Nguyen Van Nen (standing), Minister and Chairman of the Government Office, speaks at a press briefing in Hanoi on August 28, 2014. Photo credit: chinhphu.vn
Vietnam is considering issuing US$1 billion in new bonds to fund its debt exchange plan, thereby allowing the nation to cut interest payments.
“This bond issuance aims at swapping [foreign] debt,” Nguyen Van Nen, Minister and Chairman of the Government Office, said at a press briefing in Hanoi last week.
Nen said the yield of $1 billion of existing international bonds --maturing at 6.95 percent a year -- is high and the government now has a chance to issue bonds at lower interest rates.
He provided no further details.
Deputy Finance Minister Tran Van Hieu, who also attended the briefing, declined to reveal where the bonds would be sold or at what interest rate.
If the plan comes to fruition, it will be the third time the Vietnamese government has issued international bonds during the last nine years.
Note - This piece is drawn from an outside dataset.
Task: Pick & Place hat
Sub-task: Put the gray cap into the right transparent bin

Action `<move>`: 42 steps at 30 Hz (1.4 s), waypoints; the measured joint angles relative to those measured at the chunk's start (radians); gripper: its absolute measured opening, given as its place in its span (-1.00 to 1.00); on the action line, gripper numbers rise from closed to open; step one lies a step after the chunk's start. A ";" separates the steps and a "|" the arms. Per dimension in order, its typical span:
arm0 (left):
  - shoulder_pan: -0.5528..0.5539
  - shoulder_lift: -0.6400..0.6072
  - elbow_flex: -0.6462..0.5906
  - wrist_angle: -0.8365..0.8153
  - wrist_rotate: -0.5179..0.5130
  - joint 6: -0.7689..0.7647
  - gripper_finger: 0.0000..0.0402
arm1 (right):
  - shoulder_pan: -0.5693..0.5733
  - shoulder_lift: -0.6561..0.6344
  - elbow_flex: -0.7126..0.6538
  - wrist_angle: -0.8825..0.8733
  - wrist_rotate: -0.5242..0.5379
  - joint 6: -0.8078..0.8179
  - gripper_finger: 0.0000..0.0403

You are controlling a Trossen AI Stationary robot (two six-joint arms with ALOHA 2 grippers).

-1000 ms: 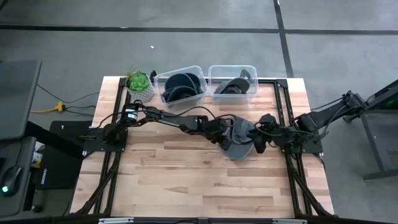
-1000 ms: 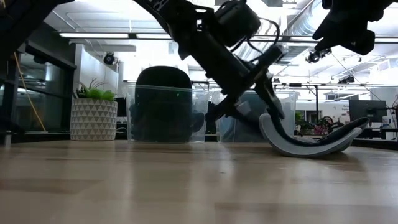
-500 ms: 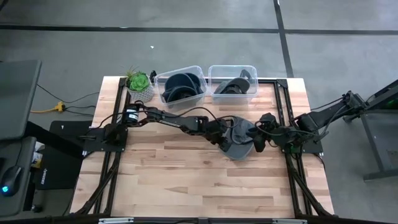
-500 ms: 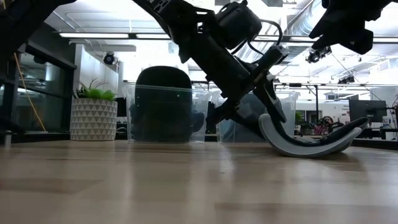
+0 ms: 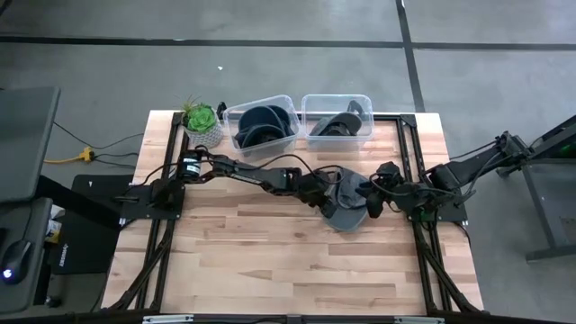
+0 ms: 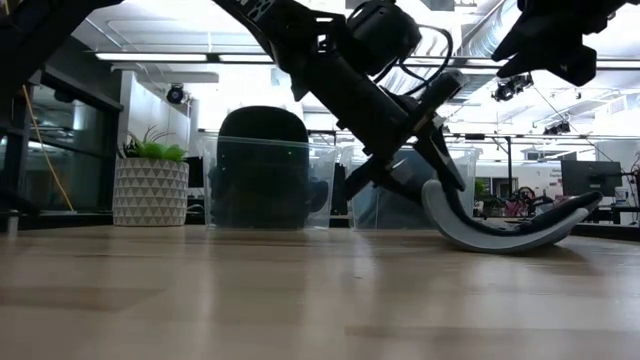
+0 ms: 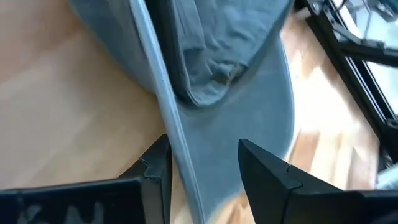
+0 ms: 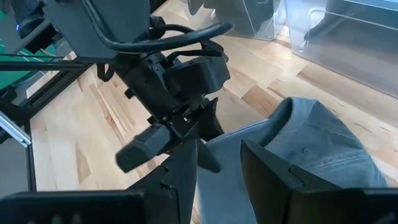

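Hat (image 5: 346,202) is a grey cap sitting on the wooden bench (image 5: 270,261) about mid-bench, a bit toward the right side, brim (image 6: 500,235) curled up like a rocker in the low view. Left pincer (image 7: 202,168) has its two fingers straddling the brim edge, one each side, and looks clamped onto it. Right pincer (image 8: 219,163) hovers just beside the hat from the other side, fingers parted with nothing between them, pointing at the left one. Behind the hat along the far edge are two clear bins: left bin (image 5: 263,124) with dark hats piled in, right bin (image 5: 337,117) with another dark one. Little potted plant (image 5: 201,120) sits next to the left bin
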 joint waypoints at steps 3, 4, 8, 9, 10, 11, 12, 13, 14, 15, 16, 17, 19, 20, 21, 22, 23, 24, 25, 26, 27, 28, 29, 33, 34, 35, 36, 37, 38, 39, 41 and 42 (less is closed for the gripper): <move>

Vietnam issued bonds for the first time in 2005. At that time, the country raised $750 million on the New York Stock Exchange by selling 10-year bonds at a coupon rate of 7.125 percent.
The government gave the proceeds to state shipbuilder Vinashin, which ran up more than $4 billion in debts in 2010 through corruption and incompetence.
Vinashin, now known as Shipbuilding Industry Corp., has been involved in a complex government restructuring process ever since the arrest and conviction of its former leadership.
The country’s second international bond issuance raised $1 billion on the Singapore Exchange in 2010. The 10-year bonds were issued with a coupon of 6.75 percent and entered the market with a yield of 6.95 percent.
Those proceeds were granted to a number of state-owned companies including PetroVietnam and Electricity of Vietnam.
In January, Fitch revised Vietnam’s long-term foreign and local currency issuer default ratings outlook to "positive" from "stable," due to an improvement in macroeconomic stability.
The rating agency gave a B+ rating both to Vietnam’s long-term foreign and local currency IDR and its senior non-secured foreign and local-currency bonds.